Superconductivity from a long-range interaction: a crossover between the electron gas and the lattice model

TL;DR

This paper investigates how long-range electron-electron interactions influence superconductivity, revealing a crossover from lattice-specific pairing symmetries to behaviors akin to the electron gas, depending on band filling and interaction range.

Contribution

It introduces an extended Hubbard model with long-range interactions and analyzes the resulting superconducting pairing symmetries using a simplified fluctuation-exchange approximation.

Findings

Charge susceptibility becomes comparable to spin susceptibility at low fillings.

p and s wave pairings dominate in dilute regimes.

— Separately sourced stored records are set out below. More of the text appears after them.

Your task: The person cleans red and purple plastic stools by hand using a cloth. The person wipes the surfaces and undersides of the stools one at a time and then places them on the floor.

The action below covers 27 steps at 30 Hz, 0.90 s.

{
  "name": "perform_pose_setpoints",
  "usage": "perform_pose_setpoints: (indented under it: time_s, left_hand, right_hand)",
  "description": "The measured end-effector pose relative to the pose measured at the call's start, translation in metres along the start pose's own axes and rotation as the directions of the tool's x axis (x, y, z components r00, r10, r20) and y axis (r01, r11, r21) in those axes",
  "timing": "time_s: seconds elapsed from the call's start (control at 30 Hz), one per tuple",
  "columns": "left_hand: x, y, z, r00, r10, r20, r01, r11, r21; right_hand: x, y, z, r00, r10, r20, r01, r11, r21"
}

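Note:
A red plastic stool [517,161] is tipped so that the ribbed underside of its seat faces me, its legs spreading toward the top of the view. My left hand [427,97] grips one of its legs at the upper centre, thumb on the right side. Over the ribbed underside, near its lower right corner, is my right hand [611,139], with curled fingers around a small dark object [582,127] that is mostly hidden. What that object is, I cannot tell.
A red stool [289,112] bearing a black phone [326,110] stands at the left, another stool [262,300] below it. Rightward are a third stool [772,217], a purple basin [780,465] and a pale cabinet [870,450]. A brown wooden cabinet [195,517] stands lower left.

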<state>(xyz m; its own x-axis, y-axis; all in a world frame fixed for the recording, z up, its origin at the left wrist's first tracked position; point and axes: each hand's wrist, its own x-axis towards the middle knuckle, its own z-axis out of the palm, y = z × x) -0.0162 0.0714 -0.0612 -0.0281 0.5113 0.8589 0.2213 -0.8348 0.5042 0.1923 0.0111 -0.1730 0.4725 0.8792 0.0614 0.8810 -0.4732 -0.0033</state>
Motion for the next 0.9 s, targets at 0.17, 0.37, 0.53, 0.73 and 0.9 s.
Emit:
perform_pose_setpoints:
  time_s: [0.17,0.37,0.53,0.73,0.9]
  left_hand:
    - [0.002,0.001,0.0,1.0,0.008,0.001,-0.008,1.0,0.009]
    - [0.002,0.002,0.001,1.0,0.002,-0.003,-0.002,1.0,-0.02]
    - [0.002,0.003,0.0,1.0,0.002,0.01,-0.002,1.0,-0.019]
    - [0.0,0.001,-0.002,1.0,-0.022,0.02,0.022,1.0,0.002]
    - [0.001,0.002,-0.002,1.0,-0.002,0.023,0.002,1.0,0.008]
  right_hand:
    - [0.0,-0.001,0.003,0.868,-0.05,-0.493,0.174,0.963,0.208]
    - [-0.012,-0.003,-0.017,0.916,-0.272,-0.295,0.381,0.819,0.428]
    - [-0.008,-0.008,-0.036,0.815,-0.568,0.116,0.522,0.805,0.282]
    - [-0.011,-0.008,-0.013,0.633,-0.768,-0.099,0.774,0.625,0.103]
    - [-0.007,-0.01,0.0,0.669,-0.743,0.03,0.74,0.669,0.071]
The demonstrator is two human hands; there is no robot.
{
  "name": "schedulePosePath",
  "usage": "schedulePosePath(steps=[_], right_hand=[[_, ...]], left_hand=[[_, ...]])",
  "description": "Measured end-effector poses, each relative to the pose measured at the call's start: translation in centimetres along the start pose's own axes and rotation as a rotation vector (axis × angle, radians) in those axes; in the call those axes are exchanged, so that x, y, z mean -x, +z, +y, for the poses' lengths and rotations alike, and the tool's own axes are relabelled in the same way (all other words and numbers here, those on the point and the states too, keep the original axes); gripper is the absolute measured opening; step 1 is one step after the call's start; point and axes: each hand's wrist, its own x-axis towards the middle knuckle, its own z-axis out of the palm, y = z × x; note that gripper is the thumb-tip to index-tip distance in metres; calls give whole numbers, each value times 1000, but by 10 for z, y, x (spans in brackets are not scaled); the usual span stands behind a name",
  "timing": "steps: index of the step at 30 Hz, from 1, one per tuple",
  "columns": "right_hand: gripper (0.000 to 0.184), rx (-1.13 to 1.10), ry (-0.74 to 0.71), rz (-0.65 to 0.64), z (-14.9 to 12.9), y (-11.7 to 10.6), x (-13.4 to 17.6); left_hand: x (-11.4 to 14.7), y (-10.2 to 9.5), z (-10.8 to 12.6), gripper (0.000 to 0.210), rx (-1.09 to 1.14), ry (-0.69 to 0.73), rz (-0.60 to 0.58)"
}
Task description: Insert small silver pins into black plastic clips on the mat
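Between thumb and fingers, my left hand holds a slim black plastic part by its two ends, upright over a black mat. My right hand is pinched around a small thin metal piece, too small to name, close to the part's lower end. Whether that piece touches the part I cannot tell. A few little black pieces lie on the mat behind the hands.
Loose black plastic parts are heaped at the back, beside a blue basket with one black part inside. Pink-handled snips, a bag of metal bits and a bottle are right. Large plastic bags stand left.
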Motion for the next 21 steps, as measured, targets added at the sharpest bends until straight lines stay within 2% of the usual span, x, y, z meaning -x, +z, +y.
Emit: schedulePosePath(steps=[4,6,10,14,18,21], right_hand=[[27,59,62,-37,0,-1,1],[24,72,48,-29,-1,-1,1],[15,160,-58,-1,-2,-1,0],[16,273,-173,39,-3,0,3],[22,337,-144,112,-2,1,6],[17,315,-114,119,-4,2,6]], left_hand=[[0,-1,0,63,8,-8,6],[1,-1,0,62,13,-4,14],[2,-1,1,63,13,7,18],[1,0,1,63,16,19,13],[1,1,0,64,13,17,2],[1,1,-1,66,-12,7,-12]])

d-wave pairing remains dominant away from half filling.

Abstract

We explore how the superconductivity arising from the on-site electron-electron repulsion will change when the repulsion is changed to a long-ranged, 1/r-like one by introducing an extended Hubbard model with the repulsion extending to distant (12th) neighbors. With a simplified fluctuation-exchange approximation, we have found for the square lattice that (i) as the band filling becomes dilute enough, the charge susceptibility becomes comparable with the spin susceptibility, where p and then s pairings become dominant, in agreement with the result for the electron gas by Takada, while (ii) the d-wave, which reflects the lattice structure, dominates well away from the half filling. All these can be understood in terms of the spin and charge structures along with the shape and size of the Fermi surface.